The first prayer I remember saying as a child was "Jesus, Mary, Joseph: I give you my heart, my soul, Amen." It was a very good prayer for a very little kid, who had yet to be able to remember and recite all of the Our Father, Hail Mary, or Glory Be. To a little kid, the fact that the baby Jesus had a mommy and a daddy was reassuring; Jesus wasn't a ghost or a spirit. He was a real boy, who was also really God, a starting point into the Mystery of the Trinity for a four- or five-year-old.
The Church has a special name for very short prayers: they are called ejaculations. (Yes, there's a ten-year-old somewhere in me too who finds that term hilarious.) The link is full of nice quoted reminders that praising God all day, at all times, sometimes using words, is part of our love affair with Him.
A famous short prayer everybody knows is "My Jesus, Mercy." And the most famous short prayer in the Church, perhaps, is most beautifully practiced in the Eastern Catholic Churches, as well as by our Orthodox brethren, the Jesus Prayer: "Jesus Christ, Son of God, have mercy on me, a sinner." Some try and say it timed with every waking breath.
My man St. Francis de Sales says "Aspire to God with short but frequent outpourings of the heart." The Orthodox mystic St. Hesychois, in his Philokalia, says "The more rain falls on the earth, the softer it makes it; similarly, Christ's holy name gladdens the earth of our heart the more we call upon it."

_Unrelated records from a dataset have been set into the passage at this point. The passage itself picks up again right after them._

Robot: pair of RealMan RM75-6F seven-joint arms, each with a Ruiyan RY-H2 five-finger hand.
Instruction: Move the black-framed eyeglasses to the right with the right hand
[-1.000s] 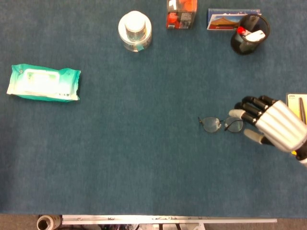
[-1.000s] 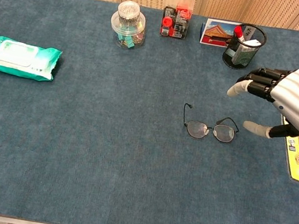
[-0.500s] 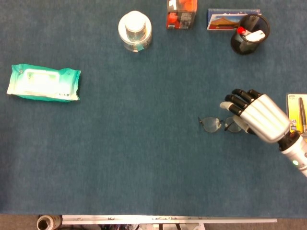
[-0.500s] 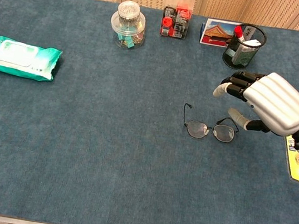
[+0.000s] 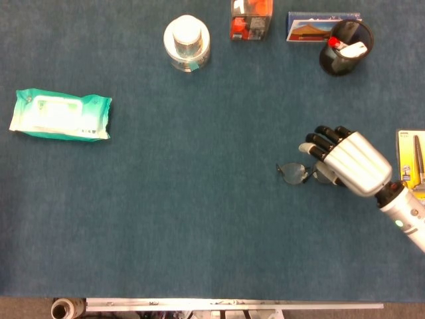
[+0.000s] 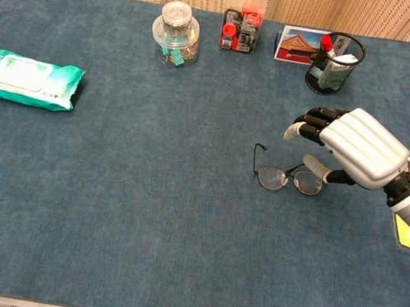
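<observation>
The black-framed eyeglasses (image 5: 293, 173) (image 6: 275, 178) lie flat on the blue tabletop, right of centre, with one temple arm sticking out toward the far side. My right hand (image 5: 348, 161) (image 6: 353, 145) hovers over their right lens, palm down and fingers spread. Its thumb reaches down to the right rim, and I cannot tell if it touches. The fingers arch above the frame without closing on it. The hand hides part of the right lens in the head view. My left hand is out of both views.
A green wipes pack (image 5: 60, 115) (image 6: 27, 80) lies at the far left. Along the back edge stand a clear jar (image 5: 187, 42), a red box (image 5: 251, 18), a postcard (image 6: 298, 44) and a black pen holder (image 5: 345, 46). A yellow package (image 5: 412, 163) lies at the right edge.
My right hand has moved left and lowered from beside the eyeglasses to over their right lens. The eyeglasses have barely shifted.
</observation>
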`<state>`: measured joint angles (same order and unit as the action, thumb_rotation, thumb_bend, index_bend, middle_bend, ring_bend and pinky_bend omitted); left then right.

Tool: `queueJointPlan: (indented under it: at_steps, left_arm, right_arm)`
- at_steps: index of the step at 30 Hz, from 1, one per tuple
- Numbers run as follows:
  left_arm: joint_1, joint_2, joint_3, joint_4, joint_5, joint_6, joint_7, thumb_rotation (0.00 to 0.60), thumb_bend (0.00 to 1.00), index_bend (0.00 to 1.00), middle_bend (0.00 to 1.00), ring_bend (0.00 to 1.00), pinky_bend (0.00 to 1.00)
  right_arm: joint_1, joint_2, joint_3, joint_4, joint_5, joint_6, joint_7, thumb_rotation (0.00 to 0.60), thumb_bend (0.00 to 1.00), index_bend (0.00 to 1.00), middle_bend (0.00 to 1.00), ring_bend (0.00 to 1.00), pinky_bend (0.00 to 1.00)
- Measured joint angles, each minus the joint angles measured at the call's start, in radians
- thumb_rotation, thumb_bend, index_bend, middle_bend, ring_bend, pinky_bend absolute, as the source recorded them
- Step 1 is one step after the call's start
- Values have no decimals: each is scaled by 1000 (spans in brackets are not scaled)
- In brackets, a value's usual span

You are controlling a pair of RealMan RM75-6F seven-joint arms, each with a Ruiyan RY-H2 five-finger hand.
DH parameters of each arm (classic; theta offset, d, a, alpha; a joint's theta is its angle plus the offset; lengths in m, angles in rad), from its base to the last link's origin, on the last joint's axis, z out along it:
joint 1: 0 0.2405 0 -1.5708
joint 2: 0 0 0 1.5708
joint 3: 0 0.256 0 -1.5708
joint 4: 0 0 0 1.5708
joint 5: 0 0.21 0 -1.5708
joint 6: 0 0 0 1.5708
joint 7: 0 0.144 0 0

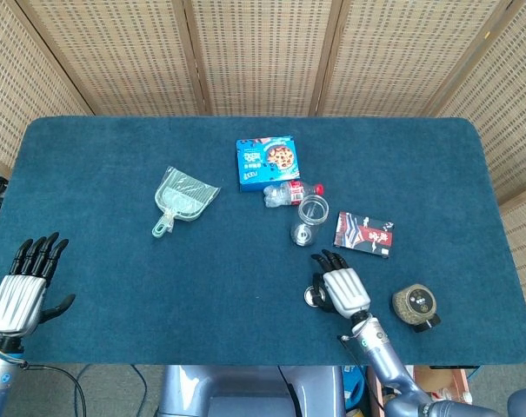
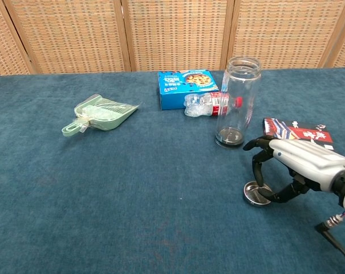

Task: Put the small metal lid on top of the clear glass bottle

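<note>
The clear glass bottle (image 1: 310, 217) (image 2: 238, 103) stands upright and open-topped near the table's middle. The small metal lid (image 1: 311, 298) (image 2: 254, 194) lies on the blue cloth in front of the bottle, slightly tilted. My right hand (image 1: 343, 291) (image 2: 300, 162) arches over the lid, its fingers on the far edge and the thumb under the near edge, pinching it. In the head view my left hand (image 1: 19, 291) hovers at the table's front left corner with its fingers spread and nothing in it; the chest view does not show it.
A crushed plastic bottle (image 1: 289, 193) and a blue box (image 1: 267, 162) lie just behind the glass bottle. A red-and-black packet (image 1: 364, 234) sits to its right, a round tin (image 1: 414, 304) beside my right hand, and a green dustpan (image 1: 183, 198) further left.
</note>
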<state>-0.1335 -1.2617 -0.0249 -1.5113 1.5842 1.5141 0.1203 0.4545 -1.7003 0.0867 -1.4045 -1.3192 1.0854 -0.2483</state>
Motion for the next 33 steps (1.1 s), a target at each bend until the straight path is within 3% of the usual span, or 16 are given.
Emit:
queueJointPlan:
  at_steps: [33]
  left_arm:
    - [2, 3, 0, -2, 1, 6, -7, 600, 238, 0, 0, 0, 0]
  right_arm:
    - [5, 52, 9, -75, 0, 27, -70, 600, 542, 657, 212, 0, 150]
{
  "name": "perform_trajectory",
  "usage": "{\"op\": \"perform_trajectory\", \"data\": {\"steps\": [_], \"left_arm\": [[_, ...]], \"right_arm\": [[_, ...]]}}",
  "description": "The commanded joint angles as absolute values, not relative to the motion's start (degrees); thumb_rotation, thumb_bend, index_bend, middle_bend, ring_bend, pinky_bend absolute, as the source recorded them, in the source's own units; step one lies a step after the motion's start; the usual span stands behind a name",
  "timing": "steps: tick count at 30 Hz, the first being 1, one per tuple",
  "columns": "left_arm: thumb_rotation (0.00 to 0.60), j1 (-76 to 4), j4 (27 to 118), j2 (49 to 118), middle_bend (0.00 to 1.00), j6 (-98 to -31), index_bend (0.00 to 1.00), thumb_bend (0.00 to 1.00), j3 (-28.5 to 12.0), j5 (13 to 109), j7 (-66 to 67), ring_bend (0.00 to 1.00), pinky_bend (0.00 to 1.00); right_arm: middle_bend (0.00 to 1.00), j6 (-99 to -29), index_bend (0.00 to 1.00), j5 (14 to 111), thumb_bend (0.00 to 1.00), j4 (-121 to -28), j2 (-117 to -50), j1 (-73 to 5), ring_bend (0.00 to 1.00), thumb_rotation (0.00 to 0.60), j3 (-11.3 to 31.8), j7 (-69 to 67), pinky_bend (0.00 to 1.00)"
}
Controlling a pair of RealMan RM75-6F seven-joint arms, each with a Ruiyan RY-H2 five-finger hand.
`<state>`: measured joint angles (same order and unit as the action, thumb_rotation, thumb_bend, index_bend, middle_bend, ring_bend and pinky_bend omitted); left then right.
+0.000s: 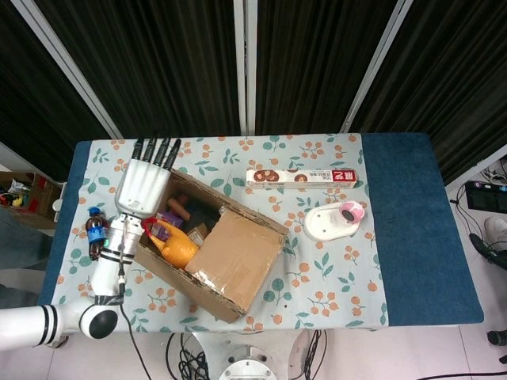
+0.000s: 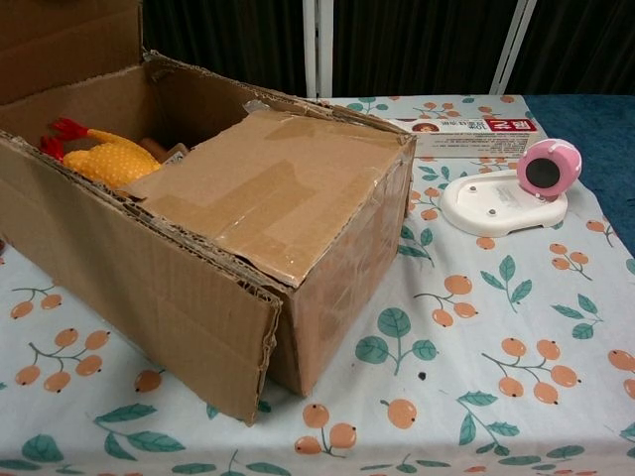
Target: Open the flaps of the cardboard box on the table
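The cardboard box (image 1: 238,305) (image 2: 198,288) sits slanted on the left half of the table. Its right flap (image 1: 236,257) (image 2: 268,188) lies flat over half of the opening. The left flap (image 2: 60,40) stands raised in the chest view. My left hand (image 1: 146,186) lies flat along that left side in the head view, fingers straight and pointing away, holding nothing. The chest view does not show the hand. A yellow rubber chicken (image 1: 178,247) (image 2: 104,159) and other small items lie inside the exposed half. My right hand appears in neither view.
A cola bottle (image 1: 96,231) stands left of the box beside my left forearm. A long red-and-white carton (image 1: 301,177) (image 2: 466,126) lies behind the box. A white and pink device (image 1: 337,220) (image 2: 516,188) rests to its right. Blue cloth (image 1: 420,222) covers the table's right end.
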<state>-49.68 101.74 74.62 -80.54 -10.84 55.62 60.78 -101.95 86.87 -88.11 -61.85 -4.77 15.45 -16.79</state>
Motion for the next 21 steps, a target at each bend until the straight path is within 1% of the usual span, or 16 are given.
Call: {"op": "perform_trajectory", "data": {"steps": [1, 2, 3, 6, 8, 12, 15, 17, 19, 20, 21], "left_arm": [[0.6, -47.6, 96.9, 73.0, 0.0, -79.9, 0.0, 0.37, -11.4, 54.6, 56.6, 0.04, 0.17], [0.6, -47.2, 95.7, 72.7, 0.0, -79.6, 0.0, 0.36, -11.4, 54.4, 55.8, 0.04, 0.17], [0.6, -46.8, 94.6, 72.4, 0.0, -79.3, 0.0, 0.34, -11.4, 54.0, 55.1, 0.04, 0.17], [0.6, -45.2, 92.3, 71.6, 0.0, -78.5, 0.0, 0.22, -12.1, 53.2, 50.6, 0.04, 0.17], [0.6, -43.7, 92.4, 71.1, 0.0, -78.5, 0.0, 0.18, -13.2, 53.1, 45.5, 0.04, 0.17], [0.6, -41.0, 95.2, 69.4, 0.0, -78.9, 0.0, 0.15, -15.5, 54.3, 35.4, 0.05, 0.17], [0.6, -39.2, 98.6, 66.6, 0.01, -76.7, 0.0, 0.14, -16.6, 55.0, 27.9, 0.05, 0.18], [0.593, -37.9, 100.7, 63.8, 0.02, -74.3, 0.01, 0.13, -16.4, 55.9, 23.4, 0.05, 0.18], [0.476, -36.2, 102.0, 60.7, 0.06, -71.9, 0.04, 0.09, -15.0, 58.7, 19.1, 0.06, 0.18], [0.379, -35.3, 102.3, 59.2, 0.08, -70.4, 0.05, 0.06, -13.8, 61.5, 16.2, 0.06, 0.18], [0.301, -34.4, 102.2, 57.7, 0.1, -69.2, 0.07, 0.03, -12.4, 65.0, 13.0, 0.06, 0.18]], "right_arm": [[0.0, -102.2, 0.0, 87.1, 0.02, -88.6, -61.7, -4.7, 0.0, 0.6, 15.5, -16.2, 0.0], [0.0, -102.3, 0.0, 87.1, 0.02, -88.7, -61.7, -4.7, 0.0, 0.6, 15.5, -16.0, 0.0], [0.0, -102.3, 0.0, 87.2, 0.02, -88.9, -61.6, -4.7, 0.0, 0.6, 15.5, -15.7, 0.0], [0.0, -102.2, 0.0, 87.5, 0.02, -89.3, -61.6, -4.7, 0.0, 0.6, 15.3, -14.9, 0.0], [0.0, -102.1, 0.0, 87.7, 0.02, -89.6, -61.7, -4.8, 0.0, 0.6, 15.2, -14.3, 0.0], [0.0, -101.5, 0.0, 88.1, 0.02, -90.3, -61.6, -5.2, 0.0, 0.6, 15.1, -13.5, 0.0], [0.0, -100.7, 0.0, 89.8, 0.02, -91.1, -61.3, -6.0, 0.0, 0.6, 14.5, -12.8, 0.0], [0.0, -99.8, 0.0, 92.4, 0.05, -91.8, -60.6, -7.0, 0.0, 0.6, 13.8, -12.5, 0.0], [0.0, -98.0, 0.0, 95.8, 0.11, -93.2, -58.9, -8.6, 0.0, 0.6, 13.1, -11.3, 0.0], [0.0, -96.8, 0.0, 97.1, 0.15, -94.0, -58.0, -9.5, 0.0, 0.6, 12.8, -10.4, 0.0], [0.0, -95.1, 0.0, 98.1, 0.18, -95.2, -56.9, -10.5, 0.0, 0.6, 12.6, -9.4, 0.0]]}}
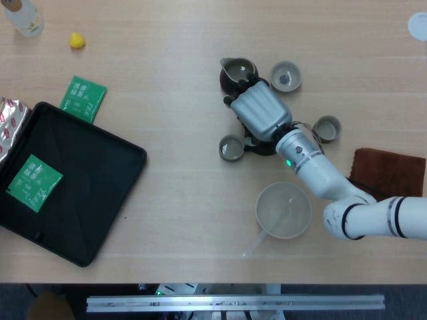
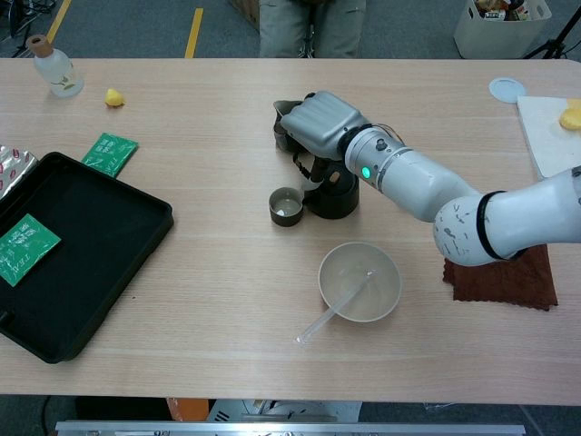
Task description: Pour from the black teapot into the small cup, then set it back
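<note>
- Reaching over the table (image 1: 173, 220) (image 2: 209, 300), the right hand (image 1: 261, 112) (image 2: 320, 123) hangs above the black teapot (image 1: 263, 143) (image 2: 334, 195), its back turned up to both cameras.
- Its fingers curl down toward the teapot's handle, but whether they grip it or close on nothing I cannot tell; the hand hides the contact in both views.
- The teapot stands upright on the table, mostly covered by the hand in the head view.
- A small cup (image 1: 231, 148) (image 2: 286, 206) sits just beside the teapot, on the side toward the tray.
- A dark pitcher (image 1: 236, 72) (image 2: 284, 123) stands just beyond the hand, partly hidden by it in the chest view.
- Two more cups (image 1: 285, 76) (image 1: 327, 129) sit near the teapot, on the far side and beside the wrist.
- A bowl (image 1: 283, 211) (image 2: 359, 282) with a clear stirrer (image 1: 267, 232) (image 2: 331, 311) leaning out of it lies nearer the robot.
- A brown cloth (image 1: 389, 175) (image 2: 499, 277) lies under the forearm's side of the table.
- A black tray (image 1: 80, 187) (image 2: 91, 245) holds a green packet (image 1: 33, 182) (image 2: 23, 247); another packet (image 1: 83, 98) (image 2: 110, 152) lies just beyond its edge.
- The left hand shows in neither view.
</note>
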Available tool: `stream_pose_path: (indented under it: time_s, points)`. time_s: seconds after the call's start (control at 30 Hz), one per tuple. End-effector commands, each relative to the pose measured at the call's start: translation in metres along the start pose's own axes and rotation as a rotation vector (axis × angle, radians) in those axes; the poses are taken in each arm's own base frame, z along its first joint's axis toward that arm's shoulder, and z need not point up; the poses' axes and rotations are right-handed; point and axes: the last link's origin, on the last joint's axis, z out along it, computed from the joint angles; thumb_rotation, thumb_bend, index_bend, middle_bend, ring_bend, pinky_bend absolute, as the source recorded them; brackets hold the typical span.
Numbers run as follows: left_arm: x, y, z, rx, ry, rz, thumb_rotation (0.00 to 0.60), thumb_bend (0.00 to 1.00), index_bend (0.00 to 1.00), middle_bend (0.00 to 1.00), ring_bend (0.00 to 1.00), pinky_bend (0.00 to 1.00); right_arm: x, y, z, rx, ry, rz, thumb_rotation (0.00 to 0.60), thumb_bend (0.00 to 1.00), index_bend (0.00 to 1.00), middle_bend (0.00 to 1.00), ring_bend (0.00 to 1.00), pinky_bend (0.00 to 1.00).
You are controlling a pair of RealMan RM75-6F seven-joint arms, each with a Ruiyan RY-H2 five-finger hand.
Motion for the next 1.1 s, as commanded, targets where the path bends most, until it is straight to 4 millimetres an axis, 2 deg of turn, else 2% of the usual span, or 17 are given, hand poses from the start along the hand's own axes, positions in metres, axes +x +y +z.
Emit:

It's not a mantra, because we are not using words to detach ourselves. It's not fruitless multiplication of words, because we aren't keeping count (we'd better not be). We're instead attaching ourselves to Him and most specifically to His Will, of offering whatever the moment is to Him, our resentments, our frustrations, our joys, our sorrows.
I want to grow in the habit of keeping a few beautiful words handy in the front of my mind, to sing or groan or cry them out to the Lord every time I think of Him.
Is He Coming?
11 hours ago
2 comments:
you really do crack me up :)
i've always called them *arrow* prayers - the short sweet ones that beg for mercy, usually.
"Lord, Jesus Christ, have mercy on me, a sinner..." comes out more often than not.
That distinction -- that we use these prayers to attach ourselves to God rather than detaching from anything -- is insightful and right on.
I find myself using the Jesus prayer a lot as well as the tail end of the Hail Mary - "Holy Mary, mother of God, pray for us." But for sheer tactical pointedness, there's nothing like "Oh God, oh God, oh God, oh God . . ." I trust that our sovereign Lord doesn't mind that it sacrifices creativity for heartfelt desperation.